§ Problem statement: Repeat the data that follows in full. Do not include the pictures.

§ Recorded information:
--------------------------------------------------

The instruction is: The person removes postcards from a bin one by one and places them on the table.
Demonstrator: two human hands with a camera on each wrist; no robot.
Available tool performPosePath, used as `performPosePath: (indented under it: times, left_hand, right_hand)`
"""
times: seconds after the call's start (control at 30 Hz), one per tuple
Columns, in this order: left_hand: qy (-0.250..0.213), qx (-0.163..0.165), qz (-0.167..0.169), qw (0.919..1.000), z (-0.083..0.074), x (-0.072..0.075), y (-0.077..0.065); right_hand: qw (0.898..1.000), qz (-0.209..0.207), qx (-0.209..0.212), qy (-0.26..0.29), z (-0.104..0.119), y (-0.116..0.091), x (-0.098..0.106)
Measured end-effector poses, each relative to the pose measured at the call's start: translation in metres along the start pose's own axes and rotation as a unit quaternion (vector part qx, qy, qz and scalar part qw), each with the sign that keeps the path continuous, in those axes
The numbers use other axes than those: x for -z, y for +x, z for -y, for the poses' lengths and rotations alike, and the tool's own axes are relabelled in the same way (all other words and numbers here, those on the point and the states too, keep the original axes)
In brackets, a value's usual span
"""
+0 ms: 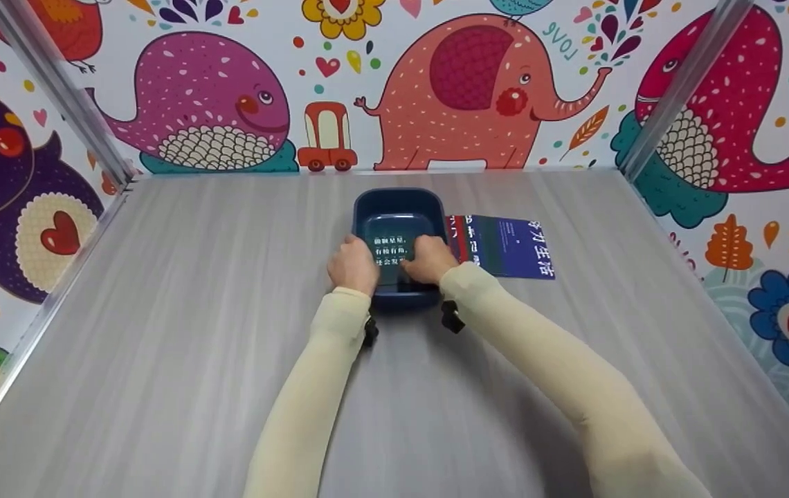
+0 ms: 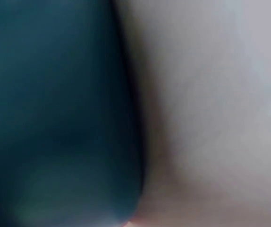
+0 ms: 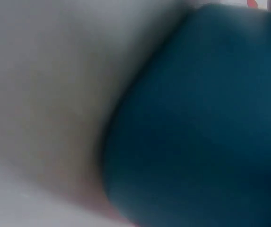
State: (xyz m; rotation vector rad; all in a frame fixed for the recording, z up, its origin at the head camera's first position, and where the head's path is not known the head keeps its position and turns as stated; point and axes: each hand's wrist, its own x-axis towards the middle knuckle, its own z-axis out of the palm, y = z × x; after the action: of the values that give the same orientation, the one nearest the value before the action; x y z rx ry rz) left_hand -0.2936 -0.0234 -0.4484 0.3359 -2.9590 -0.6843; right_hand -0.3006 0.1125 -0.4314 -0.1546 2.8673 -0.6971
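Observation:
A dark blue plastic bin (image 1: 400,300) stands on the table toward the back. At its left side my left hand (image 1: 354,266) grips the rim, fingers outside. My right hand (image 1: 432,260) grips the right side, thumb over the rim and fingers outside. Inside the bin lies a dark card (image 1: 389,247) with white printed characters, partly covered by the right thumb. Blurred and close up, the bin's outer wall (image 2: 55,104) fills the left part of the left wrist view. The same wall (image 3: 197,118) takes up the right of the right wrist view.
Right beside the bin lie flat printed sheets: a blue one (image 1: 522,249) with white characters and a red strip (image 1: 461,238) next to the bin. The grey wood-grain table (image 1: 180,311) ends at cartoon-printed walls (image 1: 339,83) with metal corner posts (image 1: 685,90).

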Motion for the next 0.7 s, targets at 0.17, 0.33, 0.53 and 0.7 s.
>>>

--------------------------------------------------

§ Task solution:
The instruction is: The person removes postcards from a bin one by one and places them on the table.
Demonstrator: two human hands with a camera on each wrist; no robot.
Available tool performPosePath, used as `performPosePath: (indented under it: times, left_hand, right_hand)`
"""
times: seconds after the call's start (control at 30 Hz), one per tuple
Columns, in this order: left_hand: qy (-0.250..0.213), qx (-0.163..0.165), qz (-0.167..0.169), qw (0.919..1.000), z (-0.083..0.074), x (-0.072..0.075), y (-0.077..0.065); right_hand: qw (0.898..1.000), qz (-0.209..0.207), qx (-0.209..0.212), qy (-0.26..0.29), z (-0.104..0.119), y (-0.116..0.091), x (-0.098..0.106)
Measured end-effector poses, each relative to the pose measured at the call's start: translation in metres along the start pose's own axes and rotation as a unit quaternion (vector part qx, qy, qz and scalar part qw), each with the sign that keeps the path continuous, in those axes
The numbers use other axes than those: x for -z, y for +x, z for -y, for the poses' lengths and rotations alike, and the tool's own axes are relabelled in the same way (all other words and numbers here, those on the point and the states too, keep the original axes)
In brackets, a value's usual span
"""
+0 ms: 
+0 ms: 
+0 ms: 
State: (xyz m; rotation vector rad; all in a frame fixed for the recording, z up, its origin at the head camera's first position, and where the head's path is not known the head keeps its position and turns as stated; point and axes: each hand's wrist, its own x-axis towards the middle knuckle, its own z-axis out of the palm, y = z × x; after the action: of the values that give the same orientation, the one nearest the value before the action; x y z rx ry rz) left_hand -0.2936 -0.0234 -0.4484 0.3359 -2.9590 -0.6843; right_hand -0.3006 0.1125 -0.4314 -0.1546 2.8673 -0.6971
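Observation:
A dark blue plastic bin (image 1: 400,300) stands on the table toward the back. At its left side my left hand (image 1: 354,266) grips the rim, fingers outside. My right hand (image 1: 432,260) grips the right side, thumb over the rim and fingers outside. Inside the bin lies a dark card (image 1: 389,247) with white printed characters, partly covered by the right thumb. Blurred and close up, the bin's outer wall (image 2: 55,104) fills the left part of the left wrist view. The same wall (image 3: 197,118) takes up the right of the right wrist view.
Right beside the bin lie flat printed sheets: a blue one (image 1: 522,249) with white characters and a red strip (image 1: 461,238) next to the bin. The grey wood-grain table (image 1: 180,311) ends at cartoon-printed walls (image 1: 339,83) with metal corner posts (image 1: 685,90).
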
Motion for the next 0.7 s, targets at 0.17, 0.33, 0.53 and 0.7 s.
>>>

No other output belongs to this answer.